Escrito por Nacho Villalba

 

Vicios diabólicos (Frank Henenlotter)

La década de los 80 fue una época en la que los géneros se apropiaban de ciertas libertades creativas a la hora de establecer su límites, siendo el campo del terror uno de los más ricos en cuanto a cierta anarquía tonal. En el mencionado decenio, el cine del horror vivió marcado por una primera oleada industrial de éxito fijada por los estamentos del llamado ‹slasher›, cayendo en unos clichés repetitivos que con una improvisada tendencia hacia el humor y la parodia agrupó hacia el final de la década algunas de las cintas más frescas y divertidas que se recuerdan en esa época hoy recuperada por la nostalgia. De esto se enriqueció tanto la industria de Hollywood como el marco más independiente del bajo presupuesto, donde al amparo de la libertad creativa y el refugio en las estanterías de los videoclubs, cineastas como Frank Henenlotter aportaron una fresca mirada al género en obras como Basket Case. ¿Dónde te escondes hermano?, Brain Damage o incluso esta Vicios diabólicos, con la que entraba en la década de los 90.

Recuperando algunos de los tropos de sus obras previas, como la ambientación neoyorquina, el entorno adolescente o sus más que evidentes predisposiciones a lo grotesco, Henenlotter propone aquí su particular visión del mito de Frankenstein o el moderno Prometeo: Jeffrey es un joven electricista aspirante a neurocirujano, perdidamente enamorado de su novia; en una barbacoa familiar, un cortacésped sesga la vida de la chica provocándole una muerte cruel y espeluznante. Jeffrey se propone devolver a la vida a su prometida y para ello recolecta los miembros corporales necesarios de varias prostitutas del sórdido Nueva York nocturno. Además de lo cruel de sus pretensiones, Jeffrey tendrá que lidiar con el proxeneta de esas mujeres que ahora dan cuerpo a su resucitada amada, entre otros problemas. Con salvaje honestidad a la hora de respetar el legado histórico de su punto de partida, Henenlotter se mueve con comodidad elevando las ramas más salvajes y anárquicas del género con su habitual mezcolanza de terror, comedia y violencia gráfica, que en sus excesos escapa de la provocación al presentar sus extremismos de una manera bastante irónica; aspecto este fundamental para comprender su mirada al terror con un paródico e ingenuo sentido, dando la comicidad necesaria que permite disfrutar de lo perverso de su contenido.

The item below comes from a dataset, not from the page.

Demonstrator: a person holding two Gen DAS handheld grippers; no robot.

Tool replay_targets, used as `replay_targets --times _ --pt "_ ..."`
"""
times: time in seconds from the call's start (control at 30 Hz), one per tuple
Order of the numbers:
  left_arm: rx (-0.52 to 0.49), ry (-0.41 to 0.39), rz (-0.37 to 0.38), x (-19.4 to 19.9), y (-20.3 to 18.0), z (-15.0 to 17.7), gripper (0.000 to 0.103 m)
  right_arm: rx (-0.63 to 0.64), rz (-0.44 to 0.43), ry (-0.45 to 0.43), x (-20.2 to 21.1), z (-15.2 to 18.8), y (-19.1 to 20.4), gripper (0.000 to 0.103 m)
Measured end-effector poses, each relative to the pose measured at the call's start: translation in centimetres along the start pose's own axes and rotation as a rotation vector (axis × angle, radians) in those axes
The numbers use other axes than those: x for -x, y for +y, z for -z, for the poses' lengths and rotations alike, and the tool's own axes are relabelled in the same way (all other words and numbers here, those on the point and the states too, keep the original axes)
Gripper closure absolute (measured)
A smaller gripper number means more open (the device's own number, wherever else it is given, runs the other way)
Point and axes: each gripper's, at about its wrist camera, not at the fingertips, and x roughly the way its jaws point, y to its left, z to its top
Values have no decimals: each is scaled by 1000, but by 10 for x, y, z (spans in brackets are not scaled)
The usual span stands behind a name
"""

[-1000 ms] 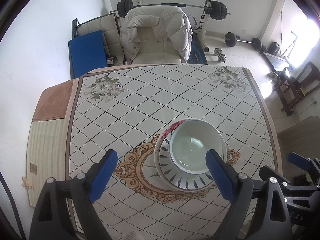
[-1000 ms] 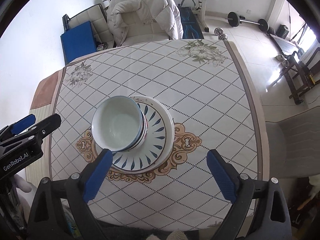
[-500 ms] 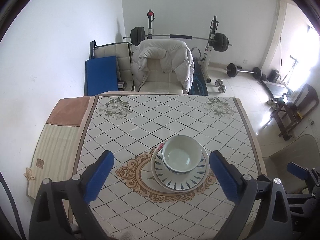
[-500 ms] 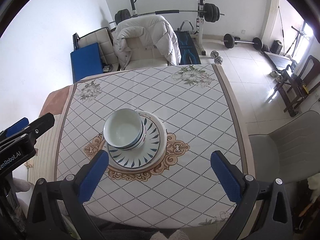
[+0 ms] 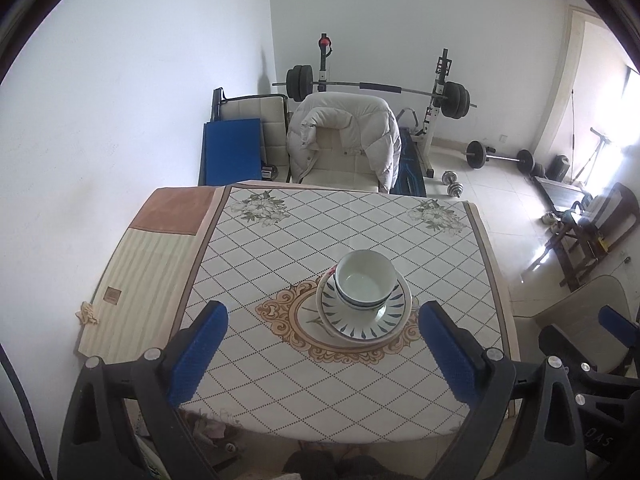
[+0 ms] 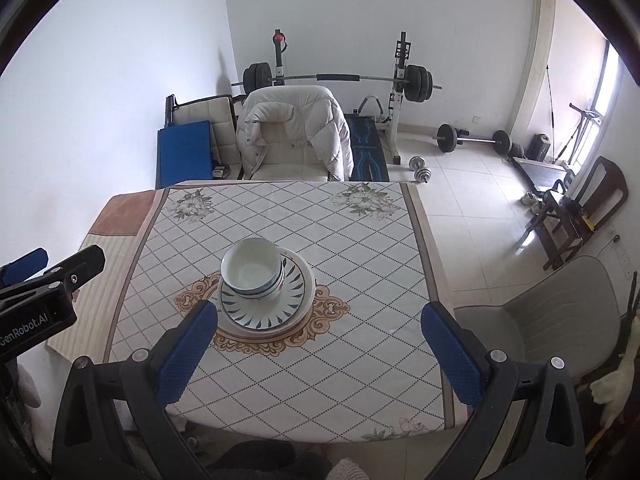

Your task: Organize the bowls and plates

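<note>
Both grippers have pulled up and back from the stack since the earlier frames: a second ago the bowls filled the space between the blue pads, and now the whole table [image 5: 248, 248] shows with the crockery small at its middle. Over that time both sets of jaws have been opening a little further, and nothing lies between either pair.

Farthest left in the left wrist view, the left gripper [image 5: 322, 342] stands wide and empty, its pads apart on either side of the near table edge. From it the stack lies ahead and slightly right, just beyond the line between the fingertips.

At the centre sits the task's own ware: nested bowls [image 5: 366, 282], white inside with blue bands, stand upright on a blue-petal plate [image 5: 362, 326], which lies on a larger cream plate [image 6: 298, 318] showing only as a rim; a pink floral edge peeks out at the far left of the pile. All of it rests on the ornate medallion of the tablecloth, and the bowls sit off-centre on the plate, toward its far side.

To the right, the right gripper [image 6: 320, 338] is equally wide and empty. From it the stack lies ahead and to the left, nearer its left pad.

Round ware has no long axis, so approach direction is free. The left hand looks marginally better lined up with the pile. As the pieces are already gathered into one stack, the sorting appears done or nearly so.
</note>
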Motion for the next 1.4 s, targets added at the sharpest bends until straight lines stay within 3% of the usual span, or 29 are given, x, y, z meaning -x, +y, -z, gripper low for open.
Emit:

Su sentido hacia la diversión es una de sus mejores armas, recobrando con hilaridad viejos ítems como el ‹mad doctor› (al igual que pocos años antes hizo, a modo de ejemplo, el Re-Animator de Stuart Gordon), con sus ansias hacia la experimentación humana, en este caso en un contexto estudiantil bajo el que envolver aún más su inocente inmersión hacia los estertores más salvajes del terror. Siendo su película donde más claro está el énfasis cómico (las saga de Basket Case y Brain Damage eran algo más sutiles en este aspecto), Henenlotter acompaña la narración con una serie de elementos que redondean el tono de la propuesta: un puñado de personajes carismáticos (desde el protagonista, Jeffrey, hasta el antagonista proxeneta), el calado subversivo de sus escenas de impacto (donde, como en los inicios del gore, se revierte la violencia en gag cómico) y una sórdida ambientación nocturna neoyorquina, heredada también de alguna de sus anteriores películas. En una época donde las comedias de terror funcionaban por el perfecto equilibrio a la hora de responder ante las arquitecturas de ambos géneros, Henenlotter aprueba con nota con sus Vicios diabólicos dentro de la vertiente más ‹underground› del horror.